● **Assigned task**:
The expected output is exactly the lines below, starting at the line with "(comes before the" and ending at the line with "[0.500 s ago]", both included; no other line belongs in it.

● **Source data**:
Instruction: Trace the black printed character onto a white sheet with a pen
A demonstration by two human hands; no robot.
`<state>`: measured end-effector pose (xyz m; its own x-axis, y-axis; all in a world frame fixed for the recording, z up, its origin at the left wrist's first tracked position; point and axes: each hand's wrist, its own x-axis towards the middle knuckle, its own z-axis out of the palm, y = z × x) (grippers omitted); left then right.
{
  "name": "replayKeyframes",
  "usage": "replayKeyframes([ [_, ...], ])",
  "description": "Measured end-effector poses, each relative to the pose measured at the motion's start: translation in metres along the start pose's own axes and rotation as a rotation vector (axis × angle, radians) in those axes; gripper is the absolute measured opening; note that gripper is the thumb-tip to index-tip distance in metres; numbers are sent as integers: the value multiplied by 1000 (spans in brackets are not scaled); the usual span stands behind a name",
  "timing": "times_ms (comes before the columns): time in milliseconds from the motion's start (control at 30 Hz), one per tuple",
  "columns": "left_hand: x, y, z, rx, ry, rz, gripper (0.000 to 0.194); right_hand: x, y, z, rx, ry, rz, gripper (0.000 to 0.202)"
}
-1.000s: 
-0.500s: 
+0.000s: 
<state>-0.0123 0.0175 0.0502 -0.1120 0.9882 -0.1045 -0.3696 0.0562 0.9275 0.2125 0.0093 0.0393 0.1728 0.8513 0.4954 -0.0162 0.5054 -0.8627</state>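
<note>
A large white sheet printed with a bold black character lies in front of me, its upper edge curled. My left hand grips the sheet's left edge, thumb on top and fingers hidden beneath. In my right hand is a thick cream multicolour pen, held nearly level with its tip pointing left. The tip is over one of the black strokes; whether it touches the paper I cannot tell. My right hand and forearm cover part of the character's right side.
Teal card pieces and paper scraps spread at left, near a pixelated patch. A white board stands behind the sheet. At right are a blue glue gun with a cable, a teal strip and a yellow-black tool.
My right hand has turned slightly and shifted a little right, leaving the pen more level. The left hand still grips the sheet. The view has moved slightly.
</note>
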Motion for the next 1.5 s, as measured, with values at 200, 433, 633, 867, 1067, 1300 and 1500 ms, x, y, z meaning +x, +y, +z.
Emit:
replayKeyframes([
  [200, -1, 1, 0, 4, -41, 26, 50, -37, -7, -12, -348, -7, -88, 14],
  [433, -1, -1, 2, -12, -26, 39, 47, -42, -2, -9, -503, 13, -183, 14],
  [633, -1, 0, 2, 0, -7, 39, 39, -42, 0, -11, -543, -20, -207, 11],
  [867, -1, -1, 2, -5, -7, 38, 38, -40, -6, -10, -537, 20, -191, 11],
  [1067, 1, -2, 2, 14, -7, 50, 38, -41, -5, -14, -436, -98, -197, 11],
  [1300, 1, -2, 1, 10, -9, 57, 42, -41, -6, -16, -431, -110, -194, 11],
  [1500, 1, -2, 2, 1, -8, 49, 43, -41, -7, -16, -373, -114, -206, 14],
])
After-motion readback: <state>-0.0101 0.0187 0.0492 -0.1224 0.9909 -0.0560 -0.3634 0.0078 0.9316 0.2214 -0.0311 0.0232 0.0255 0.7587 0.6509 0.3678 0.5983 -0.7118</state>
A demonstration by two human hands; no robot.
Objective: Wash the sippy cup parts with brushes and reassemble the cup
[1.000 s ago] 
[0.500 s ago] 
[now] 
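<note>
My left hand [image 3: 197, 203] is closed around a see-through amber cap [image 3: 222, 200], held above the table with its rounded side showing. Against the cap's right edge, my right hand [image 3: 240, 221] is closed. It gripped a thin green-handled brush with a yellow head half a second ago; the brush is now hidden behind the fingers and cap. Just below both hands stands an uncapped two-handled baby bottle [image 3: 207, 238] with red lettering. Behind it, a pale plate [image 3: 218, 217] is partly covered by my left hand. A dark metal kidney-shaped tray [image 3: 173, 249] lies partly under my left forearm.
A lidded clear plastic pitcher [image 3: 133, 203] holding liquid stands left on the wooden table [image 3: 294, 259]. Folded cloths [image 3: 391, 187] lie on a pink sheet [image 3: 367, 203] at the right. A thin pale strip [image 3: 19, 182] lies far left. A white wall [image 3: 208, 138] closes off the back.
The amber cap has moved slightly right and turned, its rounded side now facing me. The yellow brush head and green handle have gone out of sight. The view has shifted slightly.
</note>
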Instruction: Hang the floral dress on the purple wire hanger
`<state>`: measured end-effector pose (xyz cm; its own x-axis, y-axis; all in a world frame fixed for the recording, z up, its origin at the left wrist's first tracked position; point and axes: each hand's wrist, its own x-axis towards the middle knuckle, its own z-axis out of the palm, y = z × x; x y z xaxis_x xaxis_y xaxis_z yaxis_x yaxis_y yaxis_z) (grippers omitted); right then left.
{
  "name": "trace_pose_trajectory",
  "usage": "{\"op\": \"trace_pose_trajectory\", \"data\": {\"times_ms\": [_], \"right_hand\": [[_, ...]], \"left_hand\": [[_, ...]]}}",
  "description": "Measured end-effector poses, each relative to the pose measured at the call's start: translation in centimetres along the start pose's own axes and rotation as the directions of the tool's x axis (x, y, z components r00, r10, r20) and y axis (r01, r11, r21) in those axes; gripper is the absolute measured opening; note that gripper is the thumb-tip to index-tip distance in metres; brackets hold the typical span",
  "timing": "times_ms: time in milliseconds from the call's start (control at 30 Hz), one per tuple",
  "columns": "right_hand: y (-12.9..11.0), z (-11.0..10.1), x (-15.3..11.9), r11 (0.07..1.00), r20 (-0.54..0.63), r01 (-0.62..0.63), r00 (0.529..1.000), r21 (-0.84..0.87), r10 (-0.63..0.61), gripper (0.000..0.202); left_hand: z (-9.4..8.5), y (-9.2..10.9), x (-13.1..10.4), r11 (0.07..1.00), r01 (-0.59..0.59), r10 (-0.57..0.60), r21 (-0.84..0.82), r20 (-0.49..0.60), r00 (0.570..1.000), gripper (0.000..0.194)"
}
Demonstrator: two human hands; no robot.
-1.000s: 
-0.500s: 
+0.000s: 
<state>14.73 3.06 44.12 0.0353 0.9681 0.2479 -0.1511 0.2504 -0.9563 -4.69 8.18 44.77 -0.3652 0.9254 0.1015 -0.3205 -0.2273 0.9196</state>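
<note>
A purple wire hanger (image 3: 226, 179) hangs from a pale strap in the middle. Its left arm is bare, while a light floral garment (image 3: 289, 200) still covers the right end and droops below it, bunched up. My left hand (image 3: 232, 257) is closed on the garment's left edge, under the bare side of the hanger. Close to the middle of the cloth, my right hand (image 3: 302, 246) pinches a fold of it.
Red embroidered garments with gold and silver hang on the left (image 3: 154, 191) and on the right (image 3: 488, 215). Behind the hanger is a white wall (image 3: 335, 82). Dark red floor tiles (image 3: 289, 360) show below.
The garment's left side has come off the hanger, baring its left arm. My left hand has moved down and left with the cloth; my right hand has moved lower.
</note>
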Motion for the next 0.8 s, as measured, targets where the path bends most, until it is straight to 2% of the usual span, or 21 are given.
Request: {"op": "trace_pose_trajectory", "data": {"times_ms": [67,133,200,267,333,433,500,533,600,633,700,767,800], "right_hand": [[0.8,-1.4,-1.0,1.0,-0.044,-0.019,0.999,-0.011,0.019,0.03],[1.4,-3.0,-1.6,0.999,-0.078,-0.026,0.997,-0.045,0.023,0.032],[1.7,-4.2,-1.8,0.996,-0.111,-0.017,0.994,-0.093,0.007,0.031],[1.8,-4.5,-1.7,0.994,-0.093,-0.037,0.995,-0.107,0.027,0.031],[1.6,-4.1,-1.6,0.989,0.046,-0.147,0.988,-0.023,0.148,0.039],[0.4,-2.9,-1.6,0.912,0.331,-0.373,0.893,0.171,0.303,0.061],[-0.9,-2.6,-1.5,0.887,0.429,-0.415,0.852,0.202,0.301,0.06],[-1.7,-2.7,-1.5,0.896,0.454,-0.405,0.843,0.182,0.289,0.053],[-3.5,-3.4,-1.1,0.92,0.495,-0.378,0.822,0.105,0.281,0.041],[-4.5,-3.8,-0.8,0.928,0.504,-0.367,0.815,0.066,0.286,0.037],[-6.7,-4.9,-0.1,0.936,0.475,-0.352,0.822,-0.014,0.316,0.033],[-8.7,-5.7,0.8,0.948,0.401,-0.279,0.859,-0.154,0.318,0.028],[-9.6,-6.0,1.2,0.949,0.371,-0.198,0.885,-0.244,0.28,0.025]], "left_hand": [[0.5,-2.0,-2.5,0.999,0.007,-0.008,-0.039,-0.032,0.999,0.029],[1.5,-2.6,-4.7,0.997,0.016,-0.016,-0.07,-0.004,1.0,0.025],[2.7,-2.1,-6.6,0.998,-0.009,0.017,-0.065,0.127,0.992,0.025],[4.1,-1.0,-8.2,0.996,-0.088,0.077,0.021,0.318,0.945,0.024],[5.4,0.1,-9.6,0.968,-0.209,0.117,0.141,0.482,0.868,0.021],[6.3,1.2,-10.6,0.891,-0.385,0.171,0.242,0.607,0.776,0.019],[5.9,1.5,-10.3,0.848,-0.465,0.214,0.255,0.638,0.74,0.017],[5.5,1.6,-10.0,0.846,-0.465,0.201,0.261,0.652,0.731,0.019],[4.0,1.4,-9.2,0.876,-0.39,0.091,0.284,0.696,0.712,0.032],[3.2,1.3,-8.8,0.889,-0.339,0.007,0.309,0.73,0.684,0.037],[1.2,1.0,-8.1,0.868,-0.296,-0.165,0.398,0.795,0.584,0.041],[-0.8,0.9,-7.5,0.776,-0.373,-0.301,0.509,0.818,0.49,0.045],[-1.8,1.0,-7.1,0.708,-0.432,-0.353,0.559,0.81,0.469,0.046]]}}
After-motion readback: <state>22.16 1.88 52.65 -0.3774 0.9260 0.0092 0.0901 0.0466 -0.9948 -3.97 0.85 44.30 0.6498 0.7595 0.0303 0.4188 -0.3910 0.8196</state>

● **Written answer**:
  "timing": "times_ms (comes before the columns): time in milliseconds from the motion's start (control at 30 Hz), one per tuple",
  "columns": "left_hand: x, y, z, rx, ry, rz, gripper (0.000 to 0.194); right_hand: x, y, z, rx, ry, rz, gripper (0.000 to 0.202)"
}
-1.000s: 
-0.500s: 
+0.000s: 
<state>-0.0123 0.0175 0.0502 -0.1120 0.9882 -0.1045 -0.3696 0.0562 0.9275 0.2125 0.0093 0.0393 0.1728 0.8513 0.4954 -0.0162 0.5054 -0.8627</state>
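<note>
A large white sheet printed with a bold black character lies in front of me, its upper edge curled. My left hand grips the sheet's left edge, thumb on top and fingers hidden beneath. In my right hand is a thick cream multicolour pen, held nearly level with its tip pointing left. The tip is over one of the black strokes; whether it touches the paper I cannot tell. My right hand and forearm cover part of the character's right side.
Teal card pieces and paper scraps spread at left, near a pixelated patch. A white board stands behind the sheet. At right are a blue glue gun with a cable, a teal strip and a yellow-black tool.
My right hand has turned slightly and shifted a little right, leaving the pen more level. The left hand still grips the sheet. The view has moved slightly.
</note>
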Motion for the next 1.5 s, as measured, with values at 200, 433, 633, 867, 1067, 1300 and 1500 ms, x, y, z meaning +x, +y, +z.
Emit:
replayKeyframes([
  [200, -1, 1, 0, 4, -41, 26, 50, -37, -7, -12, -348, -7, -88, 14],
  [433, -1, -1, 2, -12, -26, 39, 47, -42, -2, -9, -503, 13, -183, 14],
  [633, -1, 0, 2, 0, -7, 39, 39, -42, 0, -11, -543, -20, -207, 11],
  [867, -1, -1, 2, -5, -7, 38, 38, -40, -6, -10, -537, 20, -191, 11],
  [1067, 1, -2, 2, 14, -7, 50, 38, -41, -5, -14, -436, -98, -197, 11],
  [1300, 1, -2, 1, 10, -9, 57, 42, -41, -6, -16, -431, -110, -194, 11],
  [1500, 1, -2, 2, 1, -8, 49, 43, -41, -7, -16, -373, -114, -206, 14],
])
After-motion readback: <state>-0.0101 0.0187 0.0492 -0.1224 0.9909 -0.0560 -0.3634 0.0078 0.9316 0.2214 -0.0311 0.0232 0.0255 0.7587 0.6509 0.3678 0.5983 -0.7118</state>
A demonstration by two human hands; no robot.
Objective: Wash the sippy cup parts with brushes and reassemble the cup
[1.000 s ago] 
[0.500 s ago] 

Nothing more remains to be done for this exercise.